*Directions*: Print out the entries exactly, and include each one.
:: Provided information
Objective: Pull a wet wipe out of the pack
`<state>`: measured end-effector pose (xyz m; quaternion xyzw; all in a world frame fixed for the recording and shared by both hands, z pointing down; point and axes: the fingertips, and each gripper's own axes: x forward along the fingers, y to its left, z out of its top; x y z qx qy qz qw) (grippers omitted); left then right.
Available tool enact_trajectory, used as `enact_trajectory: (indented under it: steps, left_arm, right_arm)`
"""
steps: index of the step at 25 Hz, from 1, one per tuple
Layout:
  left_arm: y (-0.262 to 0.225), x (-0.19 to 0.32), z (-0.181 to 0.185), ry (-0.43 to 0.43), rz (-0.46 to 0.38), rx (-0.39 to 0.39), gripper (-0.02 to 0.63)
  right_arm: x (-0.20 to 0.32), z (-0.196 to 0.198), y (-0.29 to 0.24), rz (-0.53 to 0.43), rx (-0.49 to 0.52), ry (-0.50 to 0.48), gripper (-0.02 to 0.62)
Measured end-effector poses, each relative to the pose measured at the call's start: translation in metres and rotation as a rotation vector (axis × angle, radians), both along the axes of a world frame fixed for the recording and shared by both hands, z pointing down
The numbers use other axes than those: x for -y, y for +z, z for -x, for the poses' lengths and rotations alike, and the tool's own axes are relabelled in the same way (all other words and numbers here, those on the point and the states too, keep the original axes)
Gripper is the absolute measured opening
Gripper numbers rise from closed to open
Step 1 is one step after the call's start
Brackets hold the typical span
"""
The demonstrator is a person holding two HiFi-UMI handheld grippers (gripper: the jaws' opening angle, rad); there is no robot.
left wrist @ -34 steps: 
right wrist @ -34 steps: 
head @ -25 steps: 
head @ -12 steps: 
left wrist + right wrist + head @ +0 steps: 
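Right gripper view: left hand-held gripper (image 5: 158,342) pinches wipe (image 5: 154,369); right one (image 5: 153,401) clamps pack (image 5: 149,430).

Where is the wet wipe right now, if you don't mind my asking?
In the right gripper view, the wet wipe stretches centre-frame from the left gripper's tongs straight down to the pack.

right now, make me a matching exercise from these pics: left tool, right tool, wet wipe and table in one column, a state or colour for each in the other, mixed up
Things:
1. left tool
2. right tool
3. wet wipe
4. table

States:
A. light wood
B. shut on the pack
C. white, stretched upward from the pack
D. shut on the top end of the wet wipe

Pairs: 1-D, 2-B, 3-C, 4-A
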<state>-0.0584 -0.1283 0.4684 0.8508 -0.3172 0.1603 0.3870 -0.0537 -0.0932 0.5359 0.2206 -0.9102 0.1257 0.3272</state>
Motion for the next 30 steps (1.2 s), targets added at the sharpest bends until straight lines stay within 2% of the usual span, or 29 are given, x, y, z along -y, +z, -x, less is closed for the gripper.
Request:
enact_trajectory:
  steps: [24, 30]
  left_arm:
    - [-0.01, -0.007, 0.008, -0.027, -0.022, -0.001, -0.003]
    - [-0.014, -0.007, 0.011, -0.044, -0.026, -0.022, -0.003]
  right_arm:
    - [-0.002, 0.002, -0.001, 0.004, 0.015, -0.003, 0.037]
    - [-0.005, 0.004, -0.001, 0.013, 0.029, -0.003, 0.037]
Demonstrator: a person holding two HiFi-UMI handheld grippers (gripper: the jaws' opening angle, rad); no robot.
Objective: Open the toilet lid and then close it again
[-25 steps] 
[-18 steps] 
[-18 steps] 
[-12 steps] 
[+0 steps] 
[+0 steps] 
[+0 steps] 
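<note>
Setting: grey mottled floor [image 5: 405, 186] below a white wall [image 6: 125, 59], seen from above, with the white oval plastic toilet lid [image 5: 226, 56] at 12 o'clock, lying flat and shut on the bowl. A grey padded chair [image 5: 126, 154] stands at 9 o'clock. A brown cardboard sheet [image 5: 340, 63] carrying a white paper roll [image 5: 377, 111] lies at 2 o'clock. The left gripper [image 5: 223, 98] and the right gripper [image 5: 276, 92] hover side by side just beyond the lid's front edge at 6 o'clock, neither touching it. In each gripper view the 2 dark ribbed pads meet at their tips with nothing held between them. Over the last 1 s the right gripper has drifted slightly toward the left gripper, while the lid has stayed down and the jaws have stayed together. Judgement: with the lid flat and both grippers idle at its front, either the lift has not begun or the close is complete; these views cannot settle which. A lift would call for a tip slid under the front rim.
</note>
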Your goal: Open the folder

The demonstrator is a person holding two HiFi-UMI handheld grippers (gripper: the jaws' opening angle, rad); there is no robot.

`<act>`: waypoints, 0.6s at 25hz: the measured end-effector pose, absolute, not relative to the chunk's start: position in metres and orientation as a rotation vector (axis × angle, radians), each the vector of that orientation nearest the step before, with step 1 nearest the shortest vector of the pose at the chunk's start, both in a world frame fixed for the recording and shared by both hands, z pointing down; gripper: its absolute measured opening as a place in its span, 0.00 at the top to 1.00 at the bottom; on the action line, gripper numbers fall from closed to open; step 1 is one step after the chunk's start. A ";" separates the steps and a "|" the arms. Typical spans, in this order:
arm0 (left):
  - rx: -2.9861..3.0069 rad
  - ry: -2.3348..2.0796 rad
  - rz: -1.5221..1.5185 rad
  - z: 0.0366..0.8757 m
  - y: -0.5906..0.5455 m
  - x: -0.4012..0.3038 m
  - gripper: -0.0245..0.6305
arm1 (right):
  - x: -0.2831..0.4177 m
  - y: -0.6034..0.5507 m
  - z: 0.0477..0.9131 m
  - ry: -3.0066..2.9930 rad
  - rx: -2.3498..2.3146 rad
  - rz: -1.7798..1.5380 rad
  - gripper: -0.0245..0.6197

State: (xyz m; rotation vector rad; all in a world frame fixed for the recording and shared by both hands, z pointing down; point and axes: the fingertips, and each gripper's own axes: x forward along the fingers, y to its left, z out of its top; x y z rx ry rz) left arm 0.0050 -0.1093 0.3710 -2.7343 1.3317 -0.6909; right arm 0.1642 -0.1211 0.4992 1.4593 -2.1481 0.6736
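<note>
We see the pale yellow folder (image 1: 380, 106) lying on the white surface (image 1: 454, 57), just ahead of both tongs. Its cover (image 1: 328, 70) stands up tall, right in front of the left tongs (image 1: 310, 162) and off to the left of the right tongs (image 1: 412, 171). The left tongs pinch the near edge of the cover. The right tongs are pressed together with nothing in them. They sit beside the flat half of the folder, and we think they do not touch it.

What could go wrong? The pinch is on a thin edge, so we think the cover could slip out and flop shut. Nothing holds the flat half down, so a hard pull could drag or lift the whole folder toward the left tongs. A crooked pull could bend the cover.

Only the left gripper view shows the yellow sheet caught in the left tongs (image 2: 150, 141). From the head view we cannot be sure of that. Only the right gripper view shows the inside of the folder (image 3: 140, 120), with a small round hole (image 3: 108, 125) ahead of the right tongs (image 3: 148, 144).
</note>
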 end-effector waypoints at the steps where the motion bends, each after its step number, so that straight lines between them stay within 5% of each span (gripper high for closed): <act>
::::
*The completed task*:
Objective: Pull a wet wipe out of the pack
`<state>`: measured end-effector pose (xyz m; quaternion xyzw; all in a world frame fixed for the recording and shared by both hands, z pointing down; point and axes: the fingertips, and each gripper's own axes: x forward along the fingers, y to its left, z out of its top; x y z qx qy qz qw) (grippers omitted); left then right.
Available tool enact_trajectory, used as `enact_trajectory: (indented under it: steps, left_arm, right_arm)`
"""
steps: index of the step at 25 Hz, from 1, one per tuple
Layout:
  left_arm: y (-0.262 to 0.225), x (-0.19 to 0.32), z (-0.181 to 0.185), ry (-0.43 to 0.43), rz (-0.46 to 0.38), rx (-0.39 to 0.39), gripper (-0.02 to 0.63)
  right_arm: x (-0.20 to 0.32), z (-0.196 to 0.198), y (-0.29 to 0.24), rz (-0.53 to 0.43), rx (-0.49 to 0.52), ry (-0.50 to 0.48), gripper (-0.02 to 0.62)
Measured end-effector poses, each relative to the pose measured at the call's start: translation in metres and rotation as a rotation vector (axis × angle, radians), both along the axes of a world frame fixed for the recording and shared by both hands, z pointing down
The numbers use other axes than those: x for -y, y for +z, z for -x, for the poses' lengths and rotations alike, and the tool's own axes are relabelled in the same way (all other words and numbers here, those on the point and the states too, keep the original axes)
Gripper is the absolute measured opening
Gripper numbers rise from closed to open
Step 1 is one step after the call's start
Brackets hold the typical span
"""
The demonstrator is a person holding two HiFi-UMI handheld grippers (gripper: the jaws' opening angle, rad); there is no robot.
left wrist @ -34 steps: 
right wrist @ -34 steps: 
head @ -25 steps: 
head @ -12 steps: 
left wrist + right wrist + head @ +0 steps: 
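Right gripper view: left hand-held gripper (image 5: 158,342) pinches wipe (image 5: 154,369); right one (image 5: 153,401) clamps pack (image 5: 149,430).

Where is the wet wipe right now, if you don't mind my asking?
In the right gripper view, the wet wipe stretches centre-frame from the left gripper's tongs straight down to the pack.

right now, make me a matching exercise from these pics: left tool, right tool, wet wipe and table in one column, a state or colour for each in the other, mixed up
Things:
1. left tool
2. right tool
3. wet wipe
4. table

States:
A. light wood
B. shut on the pack
C. white, stretched upward from the pack
D. shut on the top end of the wet wipe

Pairs: 1-D, 2-B, 3-C, 4-A
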<state>-0.0584 -0.1283 0.4684 0.8508 -0.3172 0.1603 0.3870 -0.0537 -0.0932 0.5359 0.2206 -0.9102 0.1257 0.3272</state>
Motion for the next 30 steps (1.2 s), targets added at the sharpest bends until straight lines stay within 2% of the usual span, or 29 are given, x, y, z along -y, +z, -x, less is closed for the gripper.
Request:
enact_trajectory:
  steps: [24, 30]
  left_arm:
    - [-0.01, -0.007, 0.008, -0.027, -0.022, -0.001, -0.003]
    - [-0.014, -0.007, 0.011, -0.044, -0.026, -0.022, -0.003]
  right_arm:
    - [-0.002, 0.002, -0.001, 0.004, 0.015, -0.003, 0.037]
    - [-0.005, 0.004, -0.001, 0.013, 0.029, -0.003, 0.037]
Demonstrator: a person holding two HiFi-UMI handheld grippers (gripper: the jaws' opening angle, rad); no robot.
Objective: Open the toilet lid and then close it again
[-25 steps] 
[-18 steps] 
[-18 steps] 
[-12 steps] 
[+0 steps] 
[+0 steps] 
[+0 steps] 
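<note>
Setting: grey mottled floor [image 5: 405, 186] below a white wall [image 6: 125, 59], seen from above, with the white oval plastic toilet lid [image 5: 226, 56] at 12 o'clock, lying flat and shut on the bowl. A grey padded chair [image 5: 126, 154] stands at 9 o'clock. A brown cardboard sheet [image 5: 340, 63] carrying a white paper roll [image 5: 377, 111] lies at 2 o'clock. The left gripper [image 5: 223, 98] and the right gripper [image 5: 276, 92] hover side by side just beyond the lid's front edge at 6 o'clock, neither touching it. In each gripper view the 2 dark ribbed pads meet at their tips with nothing held between them. Over the last 1 s the right gripper has drifted slightly toward the left gripper, while the lid has stayed down and the jaws have stayed together. Judgement: with the lid flat and both grippers idle at its front, either the lift has not begun or the close is complete; these views cannot settle which. A lift would call for a tip slid under the front rim.
</note>
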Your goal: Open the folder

The demonstrator is a person holding two HiFi-UMI handheld grippers (gripper: the jaws' opening angle, rad); there is no robot.

`<act>`: waypoints, 0.6s at 25hz: the measured end-effector pose, absolute, not relative to the chunk's start: position in metres and orientation as a rotation vector (axis × angle, radians), each the vector of that orientation nearest the step before, with step 1 nearest the shortest vector of the pose at the chunk's start, both in a world frame fixed for the recording and shared by both hands, z pointing down; gripper: its absolute measured opening as a place in its span, 0.00 at the top to 1.00 at the bottom; on the action line, gripper numbers fall from closed to open; step 1 is one step after the chunk's start. A ";" separates the steps and a "|" the arms. Typical spans, in this order:
arm0 (left):
  - rx: -2.9861..3.0069 rad
  - ry: -2.3348..2.0796 rad
  - rz: -1.5221..1.5185 rad
  - z: 0.0366..0.8757 m
  - y: -0.5906..0.5455 m
  - x: -0.4012..0.3038 m
  - gripper: -0.0245..0.6305
arm1 (right):
  - x: -0.2831..0.4177 m
  - y: -0.6034..0.5507 m
  - z: 0.0477..0.9131 m
  - ry: -3.0066..2.9930 rad
  - rx: -2.3498..2.3146 rad
  - rz: -1.7798..1.5380 rad
  - gripper: -0.0245..0.6197

State: (xyz m; rotation vector rad; all in a world frame fixed for the recording and shared by both hands, z pointing down; point and axes: the fingertips, and each gripper's own axes: x forward along the fingers, y to its left, z out of its top; x y z rx ry rz) left arm 0.0050 -0.1093 0.3710 -2.7343 1.3317 -0.6909; right arm 0.1642 -0.1211 0.4992 1.4593 -2.1481 0.6736
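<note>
We see the pale yellow folder (image 1: 380, 106) lying on the white surface (image 1: 454, 57), just ahead of both tongs. Its cover (image 1: 328, 70) stands up tall, right in front of the left tongs (image 1: 310, 162) and off to the left of the right tongs (image 1: 412, 171). The left tongs pinch the near edge of the cover. The right tongs are pressed together with nothing in them. They sit beside the flat half of the folder, and we think they do not touch it.

What could go wrong? The pinch is on a thin edge, so we think the cover could slip out and flop shut. Nothing holds the flat half down, so a hard pull could drag or lift the whole folder toward the left tongs. A crooked pull could bend the cover.

Only the left gripper view shows the yellow sheet caught in the left tongs (image 2: 150, 141). From the head view we cannot be sure of that. Only the right gripper view shows the inside of the folder (image 3: 140, 120), with a small round hole (image 3: 108, 125) ahead of the right tongs (image 3: 148, 144).
</note>
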 end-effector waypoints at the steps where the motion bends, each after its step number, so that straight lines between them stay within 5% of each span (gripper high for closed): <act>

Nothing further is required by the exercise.